**Brief**
All lines from the one containing "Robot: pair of" through the end of the data below must be reproduced exactly, and no others.

**Given material**
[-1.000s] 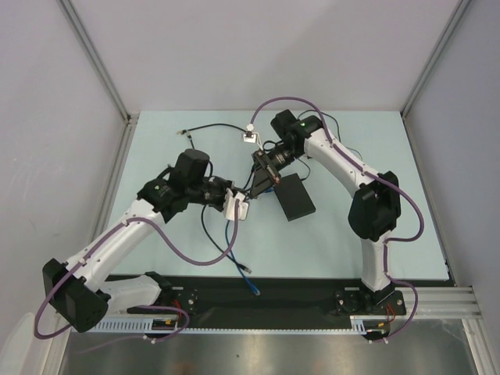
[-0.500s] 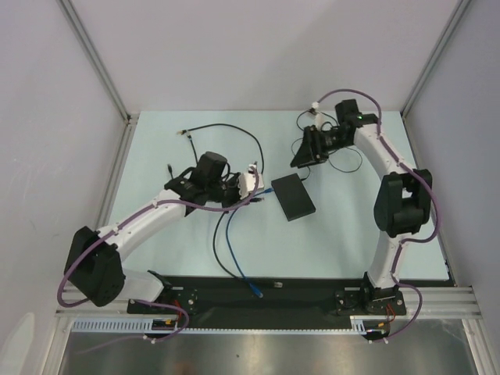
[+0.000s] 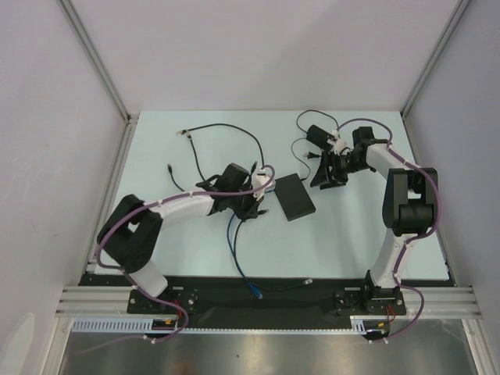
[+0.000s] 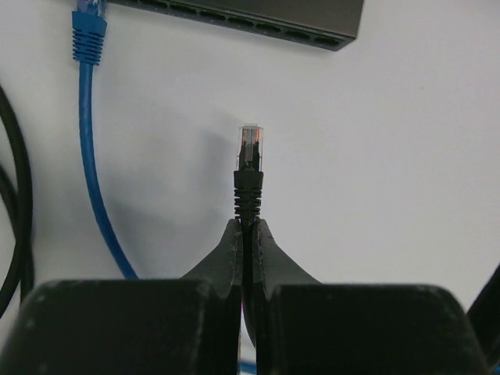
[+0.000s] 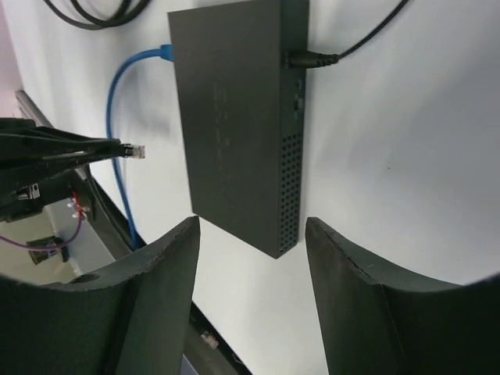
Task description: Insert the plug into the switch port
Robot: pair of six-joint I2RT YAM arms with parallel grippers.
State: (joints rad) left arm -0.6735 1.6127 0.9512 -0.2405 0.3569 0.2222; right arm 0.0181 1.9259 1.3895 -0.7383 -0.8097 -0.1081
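Pale table; left hand pinches plug facing switch.

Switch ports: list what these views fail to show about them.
- Left wrist: the switch is cut off by the top edge; its ports are too dark to tell free from filled.
- Right wrist: the ports face away, hidden by the switch's own top.
- Top external: the plug in the left gripper is too small to make out.

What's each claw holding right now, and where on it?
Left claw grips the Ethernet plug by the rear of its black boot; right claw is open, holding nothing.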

**Answer to the exercise**
Robot: pair of six-joint I2RT YAM arms with parallel grippers.
State: (joints rad) left arm -0.6735 1.6127 0.9512 -0.2405 0.3569 0.2222; right arm 0.0181 1.9259 1.3895 -0.7383 -0.8097 -0.1081
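Pale table; left hand pinches plug facing switch.

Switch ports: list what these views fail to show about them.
- Left wrist: the switch is cut off by the top edge; its ports are too dark to tell free from filled.
- Right wrist: the ports face away, hidden by the switch's own top.
- Top external: the plug in the left gripper is too small to make out.

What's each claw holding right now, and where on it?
Left claw grips the Ethernet plug by the rear of its black boot; right claw is open, holding nothing.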

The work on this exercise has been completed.